Could you please retype the records exactly, minus their pictures?

==========

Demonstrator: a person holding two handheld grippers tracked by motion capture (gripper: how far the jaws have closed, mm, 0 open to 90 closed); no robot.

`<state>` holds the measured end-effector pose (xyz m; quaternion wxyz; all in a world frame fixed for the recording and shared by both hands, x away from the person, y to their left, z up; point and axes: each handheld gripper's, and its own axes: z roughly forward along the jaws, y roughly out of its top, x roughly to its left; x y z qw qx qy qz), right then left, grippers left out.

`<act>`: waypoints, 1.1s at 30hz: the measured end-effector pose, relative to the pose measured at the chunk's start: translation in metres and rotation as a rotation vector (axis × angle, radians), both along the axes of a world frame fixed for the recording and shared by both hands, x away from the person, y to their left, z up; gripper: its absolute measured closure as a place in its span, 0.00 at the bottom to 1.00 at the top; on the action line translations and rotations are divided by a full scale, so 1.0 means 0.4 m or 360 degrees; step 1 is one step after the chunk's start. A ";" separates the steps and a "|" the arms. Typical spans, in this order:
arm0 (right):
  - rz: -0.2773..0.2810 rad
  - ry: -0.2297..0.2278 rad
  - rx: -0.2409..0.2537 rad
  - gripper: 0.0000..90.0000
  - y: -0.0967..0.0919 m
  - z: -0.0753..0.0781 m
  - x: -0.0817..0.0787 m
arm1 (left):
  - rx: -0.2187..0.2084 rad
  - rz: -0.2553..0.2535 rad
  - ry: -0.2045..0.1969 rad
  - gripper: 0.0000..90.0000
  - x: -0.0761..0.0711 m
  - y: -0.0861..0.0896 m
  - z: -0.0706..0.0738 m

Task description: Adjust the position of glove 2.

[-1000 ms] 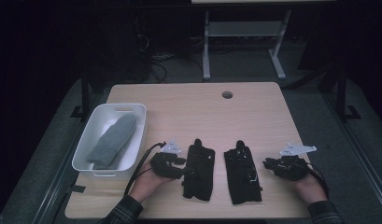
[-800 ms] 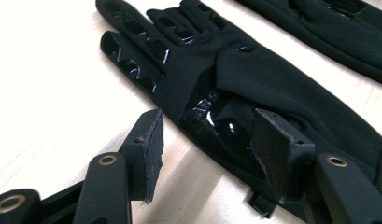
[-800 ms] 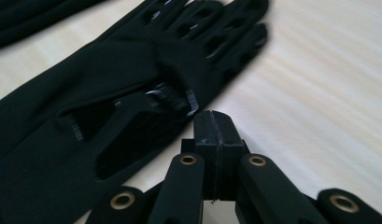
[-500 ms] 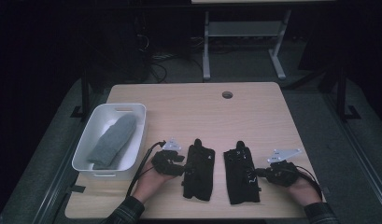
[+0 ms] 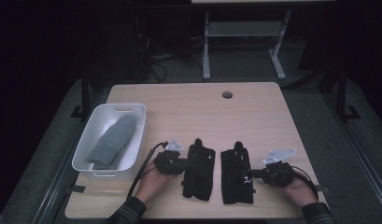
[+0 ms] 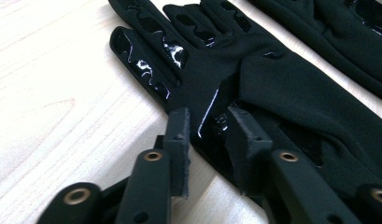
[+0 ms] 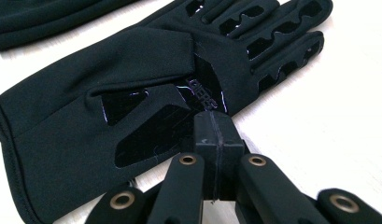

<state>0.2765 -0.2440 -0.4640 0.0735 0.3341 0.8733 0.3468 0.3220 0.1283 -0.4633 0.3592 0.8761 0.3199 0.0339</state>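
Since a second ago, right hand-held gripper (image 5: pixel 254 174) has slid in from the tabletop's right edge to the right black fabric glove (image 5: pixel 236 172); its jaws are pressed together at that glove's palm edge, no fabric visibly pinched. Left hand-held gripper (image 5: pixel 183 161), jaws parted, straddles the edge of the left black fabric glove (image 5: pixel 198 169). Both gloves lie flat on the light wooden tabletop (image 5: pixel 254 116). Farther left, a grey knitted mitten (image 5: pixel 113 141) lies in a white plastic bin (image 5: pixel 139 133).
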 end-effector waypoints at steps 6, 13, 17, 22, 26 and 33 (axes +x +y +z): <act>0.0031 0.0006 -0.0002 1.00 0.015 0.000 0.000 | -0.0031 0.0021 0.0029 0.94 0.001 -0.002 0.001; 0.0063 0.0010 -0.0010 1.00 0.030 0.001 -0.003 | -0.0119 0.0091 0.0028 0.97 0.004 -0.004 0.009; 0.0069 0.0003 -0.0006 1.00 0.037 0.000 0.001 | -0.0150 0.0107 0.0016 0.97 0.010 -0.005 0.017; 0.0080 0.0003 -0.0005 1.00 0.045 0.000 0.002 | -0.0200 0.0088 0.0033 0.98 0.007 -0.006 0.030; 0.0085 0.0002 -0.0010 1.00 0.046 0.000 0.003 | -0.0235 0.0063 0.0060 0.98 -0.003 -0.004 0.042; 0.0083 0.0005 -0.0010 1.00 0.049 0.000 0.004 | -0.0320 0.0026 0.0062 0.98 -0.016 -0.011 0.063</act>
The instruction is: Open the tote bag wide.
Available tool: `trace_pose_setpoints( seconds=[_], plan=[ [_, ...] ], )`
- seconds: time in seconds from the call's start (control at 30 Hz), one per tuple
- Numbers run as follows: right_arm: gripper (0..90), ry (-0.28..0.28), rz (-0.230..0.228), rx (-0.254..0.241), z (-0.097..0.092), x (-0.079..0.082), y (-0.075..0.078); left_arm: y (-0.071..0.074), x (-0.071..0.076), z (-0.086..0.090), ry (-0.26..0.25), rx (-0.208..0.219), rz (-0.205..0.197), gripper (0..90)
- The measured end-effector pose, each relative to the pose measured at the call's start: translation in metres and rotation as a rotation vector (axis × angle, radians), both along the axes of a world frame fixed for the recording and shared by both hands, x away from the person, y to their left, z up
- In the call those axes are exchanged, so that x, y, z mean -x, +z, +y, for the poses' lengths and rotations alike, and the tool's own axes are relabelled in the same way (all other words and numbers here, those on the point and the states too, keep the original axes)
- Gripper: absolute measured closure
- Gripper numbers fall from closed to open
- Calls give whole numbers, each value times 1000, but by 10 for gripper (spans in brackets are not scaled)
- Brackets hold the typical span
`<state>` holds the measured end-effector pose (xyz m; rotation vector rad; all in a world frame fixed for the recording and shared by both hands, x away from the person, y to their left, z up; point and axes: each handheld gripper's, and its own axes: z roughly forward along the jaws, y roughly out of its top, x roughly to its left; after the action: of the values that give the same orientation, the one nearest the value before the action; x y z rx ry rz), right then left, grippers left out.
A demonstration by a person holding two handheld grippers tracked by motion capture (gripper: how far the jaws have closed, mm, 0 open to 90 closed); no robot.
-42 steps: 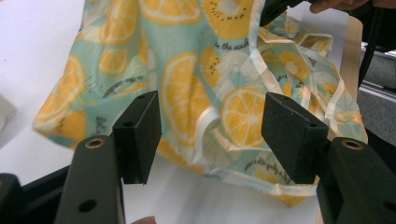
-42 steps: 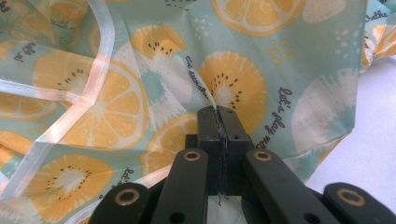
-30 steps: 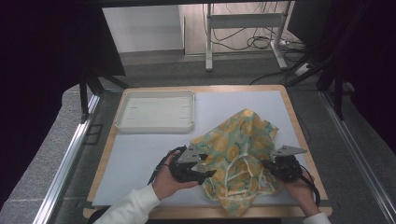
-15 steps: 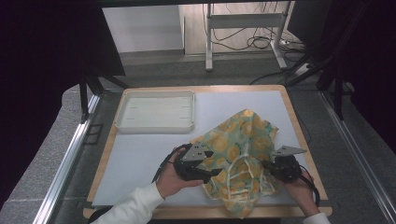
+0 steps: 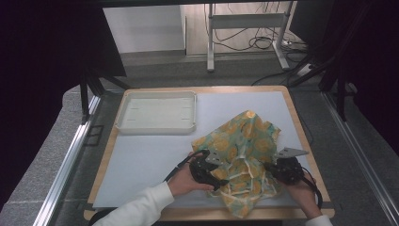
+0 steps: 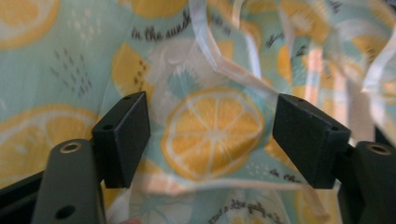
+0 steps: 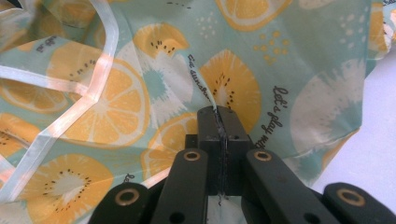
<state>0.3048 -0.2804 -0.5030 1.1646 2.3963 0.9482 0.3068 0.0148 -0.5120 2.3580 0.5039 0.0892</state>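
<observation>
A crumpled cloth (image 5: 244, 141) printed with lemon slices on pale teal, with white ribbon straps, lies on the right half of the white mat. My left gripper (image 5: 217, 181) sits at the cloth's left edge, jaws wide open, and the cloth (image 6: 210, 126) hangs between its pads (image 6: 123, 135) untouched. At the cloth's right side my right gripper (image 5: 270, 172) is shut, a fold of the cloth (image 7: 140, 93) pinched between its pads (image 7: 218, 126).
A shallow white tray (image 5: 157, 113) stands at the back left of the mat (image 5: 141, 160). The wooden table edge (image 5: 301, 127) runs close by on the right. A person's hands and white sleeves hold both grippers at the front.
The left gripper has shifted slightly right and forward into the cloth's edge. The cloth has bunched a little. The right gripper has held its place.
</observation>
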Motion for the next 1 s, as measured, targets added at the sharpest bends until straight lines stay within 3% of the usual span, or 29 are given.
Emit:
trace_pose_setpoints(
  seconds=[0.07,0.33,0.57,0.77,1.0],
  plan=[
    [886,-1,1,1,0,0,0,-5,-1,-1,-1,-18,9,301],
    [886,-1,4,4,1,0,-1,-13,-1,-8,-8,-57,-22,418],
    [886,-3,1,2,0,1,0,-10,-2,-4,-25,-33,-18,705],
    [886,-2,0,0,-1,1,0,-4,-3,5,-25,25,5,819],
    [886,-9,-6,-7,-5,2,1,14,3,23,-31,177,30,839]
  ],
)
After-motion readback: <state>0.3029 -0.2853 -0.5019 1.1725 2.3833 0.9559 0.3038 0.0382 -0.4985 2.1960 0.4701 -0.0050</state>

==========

- [Solution to this task]:
Demonstrator: a person holding two handheld grippers tracked by motion capture (gripper: how far the jaws have closed, mm, 0 open to 90 closed); no robot.

`<state>` holds the measured end-effector pose (xyz m; quaternion wxyz; all in a world frame fixed for the recording and shared by both hands, x away from the person, y to their left, z up; point and axes: each handheld gripper's, and its own axes: z roughly forward along the jaws, y roughly out of its top, x roughly to its left; x y z qw qx qy qz), right then left, grippers left out.

`<act>`: waypoints, 1.1s at 30hz: the measured end-effector pose, relative to the pose measured at the chunk's start: translation in metres and rotation as a rotation vector (axis × angle, radians), both along the axes of a world frame fixed for the recording and shared by both hands, x away from the person, y to their left, z up; gripper: its absolute measured closure as a place in its span, 0.00 at the bottom to 1.00 at the top; on the action line translations and rotations are divided by a full scale, so 1.0 means 0.4 m or 360 degrees; step 1 is one step after the chunk's start. A ";" separates the steps and a "|" the arms. Typical spans, in this order:
arm0 (right):
  - rz: -0.2773..0.2810 rad
  - ry: -0.2297..0.2278 rad
  - rx: -0.2409..0.2537 rad
  - gripper: 0.0000..90.0000
  - y: -0.0967..0.0919 m
  - z: -0.0753..0.0781 m
  - x: -0.0817..0.0787 m
arm1 (left):
  - rx: -0.2187..0.2084 rad
  - rz: -0.2553..0.2535 rad
  - ry: -0.2045..0.1969 rad
  - gripper: 0.0000..90.0000
  - x: -0.0761..0.0711 m
  - y: -0.0861..0.0896 m
  - z: -0.0706..0.0738 m

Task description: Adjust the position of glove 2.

[-1000 ms] 
[-800 ms] 
[-800 ms] 
[-500 ms] 
[+0 ms] 
[+0 ms] 
[+0 ms] 

<state>0.2765 -0.2440 -0.4640 0.0735 0.3341 0.8733 0.3468 0.3220 0.1283 -0.4633 0.3592 0.8761 0.3199 0.0339</state>
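Since a second ago, right hand-held gripper (image 5: pixel 254 174) has slid in from the tabletop's right edge to the right black fabric glove (image 5: pixel 236 172); its jaws are pressed together at that glove's palm edge, no fabric visibly pinched. Left hand-held gripper (image 5: pixel 183 161), jaws parted, straddles the edge of the left black fabric glove (image 5: pixel 198 169). Both gloves lie flat on the light wooden tabletop (image 5: pixel 254 116). Farther left, a grey knitted mitten (image 5: pixel 113 141) lies in a white plastic bin (image 5: pixel 139 133).
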 end-effector waypoints at steps 6, 13, 17, 22, 26 and 33 (axes +x +y +z): <act>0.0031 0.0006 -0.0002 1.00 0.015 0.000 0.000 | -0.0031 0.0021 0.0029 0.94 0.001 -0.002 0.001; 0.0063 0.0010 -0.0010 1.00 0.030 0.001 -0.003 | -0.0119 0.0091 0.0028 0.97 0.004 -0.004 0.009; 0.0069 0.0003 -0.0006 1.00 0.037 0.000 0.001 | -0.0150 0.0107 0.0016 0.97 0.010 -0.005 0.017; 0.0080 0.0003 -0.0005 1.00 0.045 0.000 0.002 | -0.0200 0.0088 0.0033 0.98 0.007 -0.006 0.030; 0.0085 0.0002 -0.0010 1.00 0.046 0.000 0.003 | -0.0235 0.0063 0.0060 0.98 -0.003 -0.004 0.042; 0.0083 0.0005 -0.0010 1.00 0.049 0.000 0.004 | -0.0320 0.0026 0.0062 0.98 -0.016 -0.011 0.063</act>
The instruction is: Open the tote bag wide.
Available tool: `trace_pose_setpoints( seconds=[_], plan=[ [_, ...] ], )`
- seconds: time in seconds from the call's start (control at 30 Hz), one per tuple
- Numbers run as follows: right_arm: gripper (0..90), ry (-0.28..0.28), rz (-0.230..0.228), rx (-0.254..0.241), z (-0.097..0.092), x (-0.079..0.082), y (-0.075..0.078); left_arm: y (-0.071..0.074), x (-0.071..0.076), z (-0.086..0.090), ry (-0.26..0.25), rx (-0.208..0.219), rz (-0.205..0.197), gripper (0..90)
- The measured end-effector pose, each relative to the pose measured at the call's start: translation in metres and rotation as a rotation vector (axis × angle, radians), both along the axes of a world frame fixed for the recording and shared by both hands, x away from the person, y to their left, z up
- In the call those axes are exchanged, so that x, y, z mean -x, +z, +y, for the poses' lengths and rotations alike, and the tool's own axes are relabelled in the same way (all other words and numbers here, those on the point and the states too, keep the original axes)
- Gripper: absolute measured closure
- Gripper numbers fall from closed to open
- Calls give whole numbers, each value times 1000, but by 10 for gripper (spans in brackets are not scaled)
- Brackets hold the typical span
`<state>` holds the measured end-effector pose (xyz m; rotation vector rad; all in a world frame fixed for the recording and shared by both hands, x away from the person, y to their left, z up; point and axes: each handheld gripper's, and its own axes: z roughly forward along the jaws, y roughly out of its top, x roughly to its left; after the action: of the values that give the same orientation, the one nearest the value before the action; x y z rx ry rz), right then left, grippers left out.
A demonstration by a person holding two handheld grippers tracked by motion capture (gripper: how far the jaws have closed, mm, 0 open to 90 closed); no robot.
-42 steps: 
-42 steps: 
-30 steps: 
-15 steps: 
+0 steps: 
+0 steps: 
+0 steps: 
<state>0.3048 -0.2804 -0.5030 1.1646 2.3963 0.9482 0.3068 0.0148 -0.5120 2.3580 0.5039 0.0892</state>
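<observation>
A crumpled cloth (image 5: 244, 141) printed with lemon slices on pale teal, with white ribbon straps, lies on the right half of the white mat. My left gripper (image 5: 217, 181) sits at the cloth's left edge, jaws wide open, and the cloth (image 6: 210, 126) hangs between its pads (image 6: 123, 135) untouched. At the cloth's right side my right gripper (image 5: 270, 172) is shut, a fold of the cloth (image 7: 140, 93) pinched between its pads (image 7: 218, 126).
A shallow white tray (image 5: 157, 113) stands at the back left of the mat (image 5: 141, 160). The wooden table edge (image 5: 301, 127) runs close by on the right. A person's hands and white sleeves hold both grippers at the front.
The left gripper has shifted slightly right and forward into the cloth's edge. The cloth has bunched a little. The right gripper has held its place.
</observation>
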Motion for the next 1 s, as measured, targets added at the sharpest bends until straight lines stay within 3% of the usual span, or 29 are given.
Emit:
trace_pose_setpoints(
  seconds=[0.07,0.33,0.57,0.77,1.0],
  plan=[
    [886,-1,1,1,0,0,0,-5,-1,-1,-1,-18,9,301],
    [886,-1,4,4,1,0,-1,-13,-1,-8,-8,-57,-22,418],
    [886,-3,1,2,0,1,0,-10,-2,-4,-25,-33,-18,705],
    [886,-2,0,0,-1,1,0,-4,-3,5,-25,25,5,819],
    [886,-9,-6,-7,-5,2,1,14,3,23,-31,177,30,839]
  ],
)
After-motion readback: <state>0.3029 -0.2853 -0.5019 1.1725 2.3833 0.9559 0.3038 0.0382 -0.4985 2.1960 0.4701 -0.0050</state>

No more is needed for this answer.